This Phase I project will evaluate the feasibility of developing an exposure monitor for particles in the PM2.5 and PM10 size ranges, and for volatile organic compounds (VOCs), at threshold levels for children's health effects. The proposed device will use aerodynamic particle properties for concentration and separation into discrete size bins and will enable the use of low-cost optical PM sensors to measure low ambient particulate concentrations. Real-time measurements of the mass of sampled particles will provide size- and time-resolved exposure data. This device will also collect the sampled particles in micro-channel collectors for subsequent laboratory analysis and characterization of each size fraction. In addition, the proposed monitor will collect VOCs in a sorbent bed preconcentrator. Following collection, the sample will be thermally desorbed and delivered to a commercially available low cost VOC sensor. The use of the preconcentrator will enhance the detection limit of the sensor by at least two orders of magnitude allowing the detection of VOC vapors at parts per billion threshold levels. Coupled to automated data recording equipment, this monitor will provide time- resolved measurements of low level ambient particulate and VOC pollution.

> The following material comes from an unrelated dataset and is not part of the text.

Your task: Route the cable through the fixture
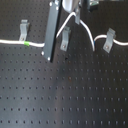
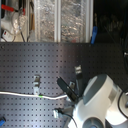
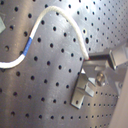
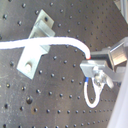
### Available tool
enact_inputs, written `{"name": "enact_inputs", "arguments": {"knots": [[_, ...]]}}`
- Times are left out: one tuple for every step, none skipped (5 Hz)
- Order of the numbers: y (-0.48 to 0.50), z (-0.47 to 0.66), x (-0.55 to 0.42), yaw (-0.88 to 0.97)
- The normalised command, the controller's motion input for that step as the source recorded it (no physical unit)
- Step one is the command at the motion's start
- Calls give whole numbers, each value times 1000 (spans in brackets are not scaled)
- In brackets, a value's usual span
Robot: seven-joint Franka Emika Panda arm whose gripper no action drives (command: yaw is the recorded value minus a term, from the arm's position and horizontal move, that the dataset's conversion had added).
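Note:
The white cable runs from the first exterior view's left edge, past its green band, and goes behind the arm. It then rises to my gripper and drops toward the right clip fixture. The gripper is shut on the cable above the middle clip fixture. In the first wrist view the cable with its blue band ends at the fingertips, above a clip. In the second wrist view the cable passes over a clip.
A third clip stands at the first exterior view's left on the black perforated board. In the second exterior view the white arm body fills the lower right. Shelves with clutter lie beyond the board.

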Motion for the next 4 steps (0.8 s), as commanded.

The specific aims of the proposed project are to: 1. Demonstrate real-time measurement of ambient aerosols at exposure threshold levels using an aerodynamic lens aerosol concentrator and a compact, low-cost optical dust sensor. 2. Demonstrate classification of concentrated ambient aerosols into PM2.5 and PM10 size fractions using an aerodynamic size classifier, and demonstrate separate measurement of the PM2.5 and PM10 concentrations at health effect threshold levels using low-cost optical dust sensors. 3. Demonstrate the ability to pre-concentrate VOCs in a sorbent bed, to selectively desorb VOC components of differing volatilities, and detect these individual components at health effect threshold levels using a low-cost detector. Building on its extensive experience and expertise in aerosol and vapor sampling and detection, and using its wide array of aerosol instrumentation and its large aerosol chamber, Enertechnix and its collaborators at the University of Washington will investigate the feasibility of each of the elements of the proposed exposure monitor. The proposed exposure monitor will provide researchers and regulators with a low-cost device that can provide high temporal resolution of particulate and VOC exposure at threshold levels for children's health effects;it will aid researchers in investigating the connection between health effects and environmental exposure, and could serve as a warning device for populations sensitive to particle pollution or for workers in environments with high particulate hazards.
Exposure to environmental agents such as airborne particles and volatile organic compounds can trigger or exacerbate diseases such as asthma, cardiovascular disease, cancer, and neurological disorders, but there is still much uncertainty about the causal relationships between exposure and disease. Therefore, there is an ongoing need to conduct studies to investigate the impact of environmental and industrial particulate and VOC contaminants on the health of the population, and for better exposure monitors for particulate and VOCs employing light-weight, low-cost components. Such monitors would provide information required to further our understanding of the causal relationships between exposure and health, and could be used to detect excessive levels of particlate and VOCs in schools, daycare facilities, homes, offices and industrial workplaces, indicating the need for remedial action to eliminate these hazardous conditions.